Last year, M.J. Bassett’s Rogue may have been more than an against-type cast role for lead Megan Fox. It was a genre action thriller that had a message about lion poaching, which was the intention for director Bassett. Following up on that, this film is her second film in what can be called her “ecological action thriller” series. Here, Bassett and daughter Isabel (who also co-wrote Rogue) have the same intention and meshed in an original story by Paul Chronnell, bringing in a message about poaching rhinos and other animals, as well as use a real-life experience as the catalyst for our film’s central protagonists, the Healey family.

What is more intriguing is the diverse characterizations of the family dynamic as each have different personalities. Rebecca Romijn’s matriarch Lauren attempts to be the glue that holds the family together and suffers from diabetes, a factor in the survival mode of the film. Philip Winchester’s Jack is a business-minded, overbearing, bullying father whose recent job loss causes him to act more like a Scrooge and a bully. Isabel Bassett is the strong-willed, tough Zoe, who is trying to find herself and is in a relationship with the hippie-like Billy, played by Chris Fisher. As for Michael Johnston’s Noah, he feels like he’s the outcast not because he is gay, but because he always finds himself targeted by his father’s bullying and Zoe’s talkback. Thankfully, Noah becomes a strong confident character as the film goes on.

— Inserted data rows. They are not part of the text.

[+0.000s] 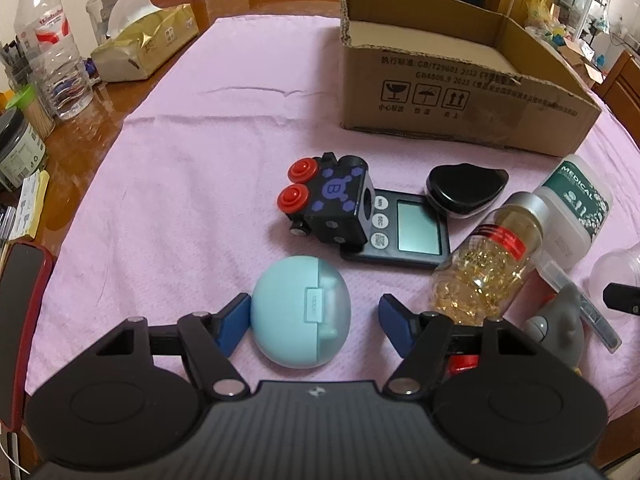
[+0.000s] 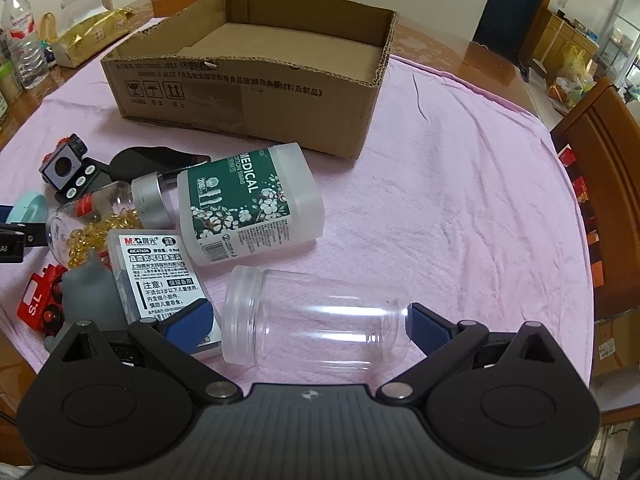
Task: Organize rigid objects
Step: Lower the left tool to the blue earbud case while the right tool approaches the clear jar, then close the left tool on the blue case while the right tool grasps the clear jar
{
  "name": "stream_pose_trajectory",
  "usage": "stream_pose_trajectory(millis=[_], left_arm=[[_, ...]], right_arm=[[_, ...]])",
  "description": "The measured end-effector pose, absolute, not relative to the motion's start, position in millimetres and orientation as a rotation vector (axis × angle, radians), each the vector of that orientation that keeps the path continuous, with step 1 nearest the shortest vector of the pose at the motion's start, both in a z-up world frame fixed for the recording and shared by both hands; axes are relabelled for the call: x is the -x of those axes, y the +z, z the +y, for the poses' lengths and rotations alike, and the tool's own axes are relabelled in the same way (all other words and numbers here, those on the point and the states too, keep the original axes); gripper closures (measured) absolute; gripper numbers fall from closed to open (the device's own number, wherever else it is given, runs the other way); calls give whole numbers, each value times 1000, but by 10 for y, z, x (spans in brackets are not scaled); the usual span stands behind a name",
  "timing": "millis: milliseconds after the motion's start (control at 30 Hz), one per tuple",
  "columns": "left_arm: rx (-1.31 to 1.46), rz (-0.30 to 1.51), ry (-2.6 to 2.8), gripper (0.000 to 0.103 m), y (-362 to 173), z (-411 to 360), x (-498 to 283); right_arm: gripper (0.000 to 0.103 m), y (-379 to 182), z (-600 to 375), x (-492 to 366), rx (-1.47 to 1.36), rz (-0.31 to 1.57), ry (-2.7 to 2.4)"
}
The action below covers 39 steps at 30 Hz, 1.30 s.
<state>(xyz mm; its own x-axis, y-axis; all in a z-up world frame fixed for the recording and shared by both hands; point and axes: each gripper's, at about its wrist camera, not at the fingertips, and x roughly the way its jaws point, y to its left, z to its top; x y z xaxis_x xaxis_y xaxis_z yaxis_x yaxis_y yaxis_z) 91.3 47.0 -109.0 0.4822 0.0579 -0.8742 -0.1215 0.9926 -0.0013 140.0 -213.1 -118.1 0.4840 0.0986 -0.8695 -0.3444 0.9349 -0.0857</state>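
A round teal earbud case [image 1: 300, 312] lies on the pink cloth between the blue pads of my left gripper [image 1: 315, 322]. The left pad touches its side and the right pad stands apart from it, so the jaws are open. In the right wrist view a clear plastic jar [image 2: 316, 320] lies on its side between the pads of my right gripper [image 2: 307, 327]. The right pad is at the jar's base, with a small gap at the left pad. An open cardboard box [image 1: 460, 92] [image 2: 256, 92] stands at the back.
Between the grippers lie a black cube toy [image 1: 328, 200], a digital timer [image 1: 412, 228], a black case [image 1: 464, 188], a capsule bottle [image 1: 488, 256], a medical swab container [image 2: 248, 204], a refill box [image 2: 160, 276] and a red toy car [image 2: 40, 300]. A water bottle [image 1: 48, 52] stands far left.
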Motion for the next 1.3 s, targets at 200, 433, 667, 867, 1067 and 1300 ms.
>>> stream_pose_trajectory(millis=[200, 433, 667, 867, 1067, 1300], left_arm=[[46, 1073, 97, 34, -1088, 459, -945], [38, 1078, 72, 47, -1077, 499, -984], [11, 1095, 18, 51, -1077, 511, -1016], [-41, 1110, -27, 51, -1067, 494, -1032], [-70, 1120, -71, 51, -1029, 480, -1017], [-85, 1123, -125, 51, -864, 491, -998]], right_arm=[[3, -1242, -2111, -1431, 267, 1070, 236], [8, -1251, -2112, -1453, 283, 1081, 224], [8, -1222, -2105, -1449, 314, 1082, 251], [8, -1158, -2130, -1436, 327, 1076, 269], [8, -1076, -2145, -1447, 333, 1068, 291], [8, -967, -2157, -1447, 334, 1054, 324]])
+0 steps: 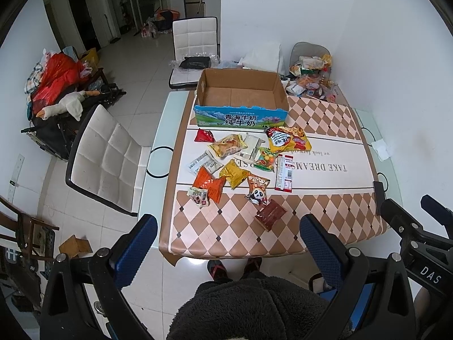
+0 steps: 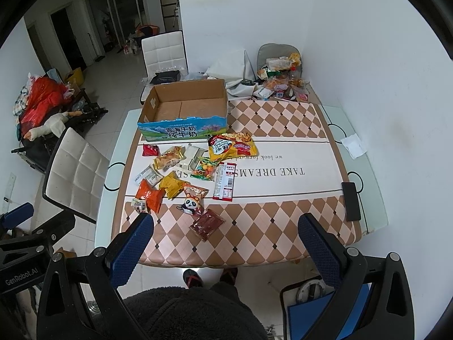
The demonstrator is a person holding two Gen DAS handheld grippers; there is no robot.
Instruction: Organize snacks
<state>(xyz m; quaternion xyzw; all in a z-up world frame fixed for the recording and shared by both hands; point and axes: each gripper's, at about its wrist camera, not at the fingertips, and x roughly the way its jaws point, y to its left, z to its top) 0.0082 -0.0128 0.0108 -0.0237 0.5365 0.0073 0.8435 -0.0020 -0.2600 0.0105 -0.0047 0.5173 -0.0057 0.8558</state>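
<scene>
Right wrist: phone (image 2: 351, 200) near table (image 2: 283, 235) edge, chair (image 2: 75, 170) beside.

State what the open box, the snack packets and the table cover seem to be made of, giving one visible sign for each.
Open box: corrugated cardboard, matte brown inside, printed outside.
Snack packets, such as the big yellow one: thin plastic film, likely; crinkled and glossy.
Table cover: possibly vinyl; smooth printed surface, edge draping over the table.
</scene>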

It is when the film’s catalyst begins with the rhino ramming the car that the family not only must overcome the laws of nature but overcome their personal differences in a major fight for survival. There are some twists that bring Bassett’s message to mind. They mainly revolve around the ideas of poaching as well as the reasoning as to why Jack has been put on administrative leave. Jerry O’Connell, Romijn’s real-life husband, is introduced as a charming man named Mitch, who eventually re-appears and shows his true colors as an antagonist in the form of a poacher. The third act of the film becomes a major fight for survival against not nature, but against those responsible for the creatures who prey upon our family due to their actions.

Endangered Species is a step up from Rogue as it depicts a family in the biggest fight of survival against nature, poachers, and even themselves in the midst of things. A great ensemble cast highlights this genre film with a message.


Lionsgate Films presents a Grindhouse Entertainment production in association with Haskell Free Production, The Electric Shadow Company, and Blue Sky Pictures. Director: M.J. Bassett. Producers: M.J. Bassett, Molly Hassell, Kwemi Dickson, and Jay Taylor. Writers: M.J. Bassett and Isabel Bassett; based on an original story by Paul Chronnell. Cinematography: Brendan Barnes. Editing: Andrew MacRitchie.

Cast: Rebecca Romijn, Philip Winchester, Isabel Bassett, Michael Johnston, Jerry O’Connell, Chris Fisher, Brenda Ngeso, George Glenn Ouma, Aseem Sharma, Pritul Raithatha, Stephen Adogo.